We were located by a Buffalo, which circled round us and dropped orange smoke.
A chopper came out later and put a SARTech (Search and Rescue Technician) guy down to us.
He only spoke Canadian French and was retiring next day, if I remember correctly.
"We get 12"
I interpreted to everyone, and we were elated that just about all crew were accounted for.
None of us knew how many had actually sailed with us.
What he meant was that the chopper could take 12 people, but to take more, he would have to dump firefighting and rescue gear.
We (I) selected the people in the worst medical or mental state to go.

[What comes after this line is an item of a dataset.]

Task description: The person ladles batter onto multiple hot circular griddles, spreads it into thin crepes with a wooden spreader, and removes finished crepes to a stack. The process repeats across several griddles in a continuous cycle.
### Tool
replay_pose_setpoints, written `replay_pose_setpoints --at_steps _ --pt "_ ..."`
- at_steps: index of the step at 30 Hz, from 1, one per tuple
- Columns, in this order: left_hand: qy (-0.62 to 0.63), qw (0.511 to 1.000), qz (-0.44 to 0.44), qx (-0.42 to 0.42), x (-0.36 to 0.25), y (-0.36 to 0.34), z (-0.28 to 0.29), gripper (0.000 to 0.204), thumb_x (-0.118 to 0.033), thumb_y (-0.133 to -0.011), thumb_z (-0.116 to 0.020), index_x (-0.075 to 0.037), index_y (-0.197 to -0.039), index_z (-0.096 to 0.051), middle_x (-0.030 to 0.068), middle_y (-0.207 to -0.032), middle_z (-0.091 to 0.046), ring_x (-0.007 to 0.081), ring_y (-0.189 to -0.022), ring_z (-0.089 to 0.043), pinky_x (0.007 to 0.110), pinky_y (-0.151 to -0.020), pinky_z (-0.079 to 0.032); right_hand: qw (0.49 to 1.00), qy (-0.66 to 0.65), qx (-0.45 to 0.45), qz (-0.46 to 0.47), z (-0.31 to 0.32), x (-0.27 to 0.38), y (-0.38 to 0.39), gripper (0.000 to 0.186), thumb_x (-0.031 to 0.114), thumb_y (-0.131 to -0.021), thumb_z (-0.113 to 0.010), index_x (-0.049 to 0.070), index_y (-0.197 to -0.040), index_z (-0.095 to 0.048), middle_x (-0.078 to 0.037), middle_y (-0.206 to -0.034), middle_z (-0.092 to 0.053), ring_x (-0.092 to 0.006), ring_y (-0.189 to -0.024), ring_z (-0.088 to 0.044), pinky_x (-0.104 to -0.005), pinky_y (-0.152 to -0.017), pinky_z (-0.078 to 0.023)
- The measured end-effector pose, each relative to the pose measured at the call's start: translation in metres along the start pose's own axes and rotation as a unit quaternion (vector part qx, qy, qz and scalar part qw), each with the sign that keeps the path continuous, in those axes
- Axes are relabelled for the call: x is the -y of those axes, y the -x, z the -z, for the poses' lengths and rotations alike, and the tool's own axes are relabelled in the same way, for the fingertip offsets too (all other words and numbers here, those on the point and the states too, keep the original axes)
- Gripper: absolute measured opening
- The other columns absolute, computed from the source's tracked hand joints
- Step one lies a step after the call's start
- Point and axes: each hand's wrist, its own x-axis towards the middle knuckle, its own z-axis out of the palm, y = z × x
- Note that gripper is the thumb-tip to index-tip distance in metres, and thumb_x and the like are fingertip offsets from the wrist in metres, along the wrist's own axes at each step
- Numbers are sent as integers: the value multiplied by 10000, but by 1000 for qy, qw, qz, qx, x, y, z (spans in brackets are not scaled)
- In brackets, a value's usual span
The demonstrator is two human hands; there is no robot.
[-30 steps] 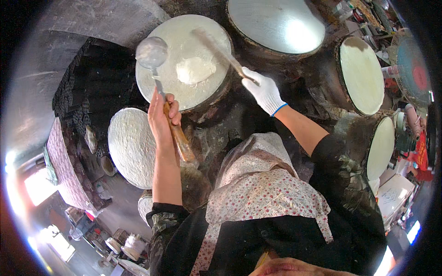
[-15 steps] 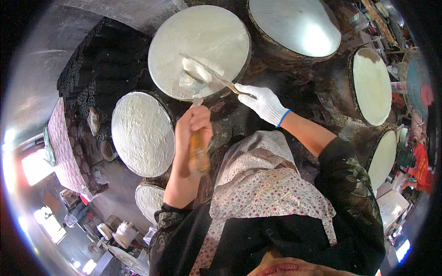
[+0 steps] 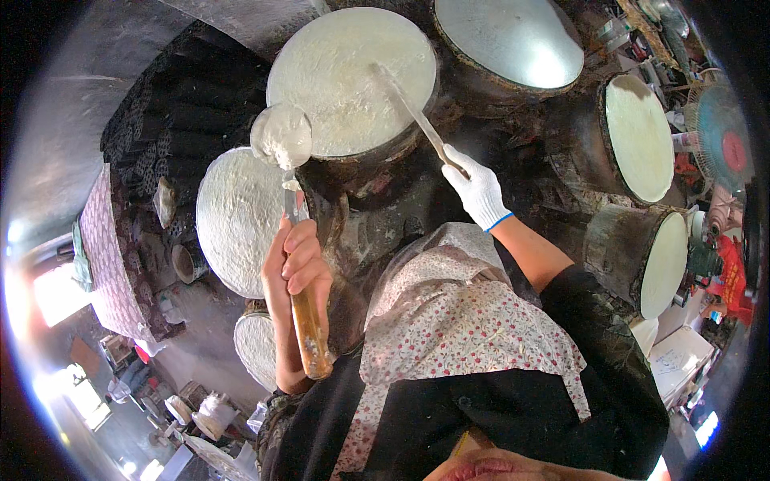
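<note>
Comparing this moment with half a second earlier, the batter that lay as a small lump on the round hot plate (image 3: 349, 76) is now spread thin over nearly the whole disc, and the ladle (image 3: 281, 136) has come back off it. The left hand (image 3: 298, 264), bare, has its grip wrapped tight around the ladle's wooden handle (image 3: 309, 337); the bowl stands above that grip, just past the plate's near-left rim, coated in pale batter. The right hand (image 3: 479, 192), in a white glove, has its grip pinched on the near end of the long flat spreader (image 3: 413, 112), whose blade reaches up and left from that grip and lies across the plate's right half, touching the batter.

Judging from this, the pour on this plate is done and the levelling is well along; the sheet looks even with no thick heap left.

Left of the ladle grip sits another coated plate (image 3: 237, 224), and right of the gloved grip stand further plates (image 3: 638, 136), each already white with batter.
</note>
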Motion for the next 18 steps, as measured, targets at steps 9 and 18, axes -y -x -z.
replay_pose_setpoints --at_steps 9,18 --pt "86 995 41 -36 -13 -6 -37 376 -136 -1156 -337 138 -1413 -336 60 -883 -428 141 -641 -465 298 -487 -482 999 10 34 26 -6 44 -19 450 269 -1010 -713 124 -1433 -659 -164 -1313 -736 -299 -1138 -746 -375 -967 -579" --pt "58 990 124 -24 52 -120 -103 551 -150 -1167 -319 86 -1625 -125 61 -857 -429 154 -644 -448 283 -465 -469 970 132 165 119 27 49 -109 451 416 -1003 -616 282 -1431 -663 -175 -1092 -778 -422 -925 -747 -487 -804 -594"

12 went off with the chopper and 7 of us and the SARTech stayed. 8.
While the chopper was winching people up, the downdraught was calming the water, but pressing the roof/canopy down.
The raft was skipping around with only 8 inside.
The chopper left, but the Buffalo didn't.
We waited.
Some time later, we heard the chopper return.
We could hear the twin rotors above us.
The sea went calm again. But the roof didn't cave in.
I discussed with the SARTech whether it would be better to get out onto the roof of the raft like an open boat, as the chopper's downdraught had been tossing us around, and if there were only him and me in at the end, it could well flip over and we would be trapped inside.
Better to be in the water.
He said he didn't know, as he had never had to do it before for real.
I looked out of the snorkel.
All I could see was red.
The guys were asking me what I could see.
I said I needed my eyes to adjust.
RED?
Were my eyes bleeding?
I couldn't touch them.
Were they playing tricks after days of orange light?
I looked up and saw 3 faces looking down at me from the sky.
We had died.!
I couldn't tell the lads.
Then one said,
"TAKE THE ROPE BOY, AND DON'T LET GO."
It was difficult to hear over the noise, and I don't think they heard it inside.
They knew it was the chopper.
I reached under the edge of the canopy and grabbed the rope.
I reversed inside with it.
I showed them the rope, and they asked what it was.
"It's a rope." I said rather unnecessarily.
"And there's a boat out there!"
"Where's the chopper?"
"It's a big red boat!"
The crew put a scramble net over the side and we climbed up.
The SARTech last.
It was great to be on a boat again.
The Coastguard crew were so happy, as were we.
The crew on the CCGC "Grenfell" were brilliant after they had picked us up.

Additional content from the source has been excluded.